Huge bills are piling up. What will the Smith Family do?
Well, if the Smith Family is anything like the Obama administration, Daddy Smith will hold a news conference and announce that the family is prepared for “tough choices.”
“From now on, the Smith Family will save money by cutting out sliced fruits such as strawberries and bananas that go on top of our morning cereal,” Daddy Smith will announce solemnly. “Also, we no longer Super Size at fast food restaurants. Instead of buying 50 new designer shirts for each of the kids, we’ll bite the bullet and only get 49.”
This sounds at first as if it might amount to serious savings over the period of a year. But then Daddy Smith gets a question.
“Aren’t these cuts less than one half of 1 percent of your total spending for the year?” the questioner asks. “And isn’t it true that 50 cents of every dollar you spend this year will go on your credit card and you personally will never pay it back?”
“How dare you, sir!” Daddy Smith thunders. “The house, the car, the clothes – they are the change we’ve been waiting for! These aren’t expenses; they are investments in our future.

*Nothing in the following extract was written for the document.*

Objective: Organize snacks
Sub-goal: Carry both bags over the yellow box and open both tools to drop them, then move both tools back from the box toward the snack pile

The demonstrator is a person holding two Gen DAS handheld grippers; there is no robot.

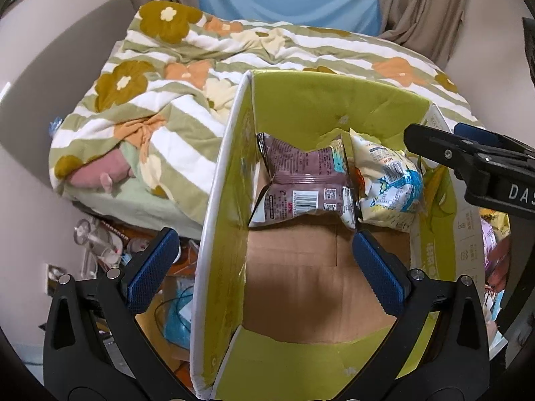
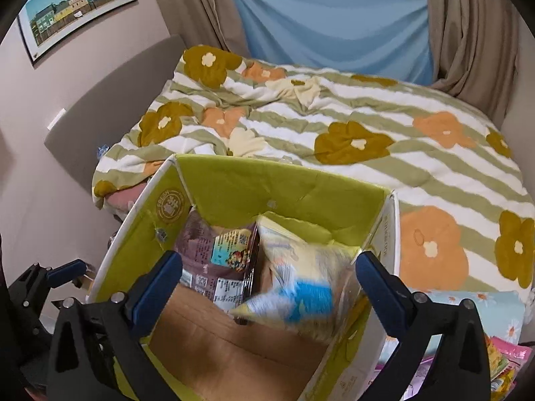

These investments will give my children the tools to earn the money they’ll need to pay for all these things I’m doing for them.”
“But aren’t things getting worse?” the questioner continues. “Last year, your unpaid credit card charges were the biggest ever. This year’s is four times that. How is that sustainable?”
“We can’t just do these investments willy nilly,” Daddy Smith responds. “Besides, the people who lived in this house before broke a lot of stuff. It’s not my fault. I inherited this mess, if you think about it. But I don’t want us to get too far off point. I invited everyone here today to discuss the fact that we’re seriously cutting back. We’re making tough choices. We’re changing …”
“Not so fast, Dad,” says Nancy, one of the Smith children, accompanied by brother Harry and several others at a rival, impromptu news conference of their own. “We need that fruit for our cereal. It’s good for us; it’s nutritious. It might cost more in the short term but it will save us in the long term by keeping us healthy and avoiding costly doctor’s visits. And Super Sizing at hamburger joints gives the family more value for its dollar. We get lots more food and drink for only pennies more. It’s wasteful not to Super Size. Any idiot can see this cut is irresponsible and poorly thought out.”
“And about that trim of the clothes budget,” Harry butts in. “That’s a nonstarter. I’m sure there are lots of wasteful items that we can cut before we slash our fashion options back to the point where we’re the laughingstock of the middle school. Geez, Dad, why don’t we just write ‘We’re poor’ in giant letters on our foreheads?”
“Besides,” says Nancy, “we can just spend less on our home security system. Who needs that anyway? Now that we live here all the neighbors will promise to play nice!”
Daddy Smith looks distressed, not wanting the neighborhood to see such an unseemly family squabble.
“OK, kids,” he says. “No cuts this year. We’ll just add it to your tab.”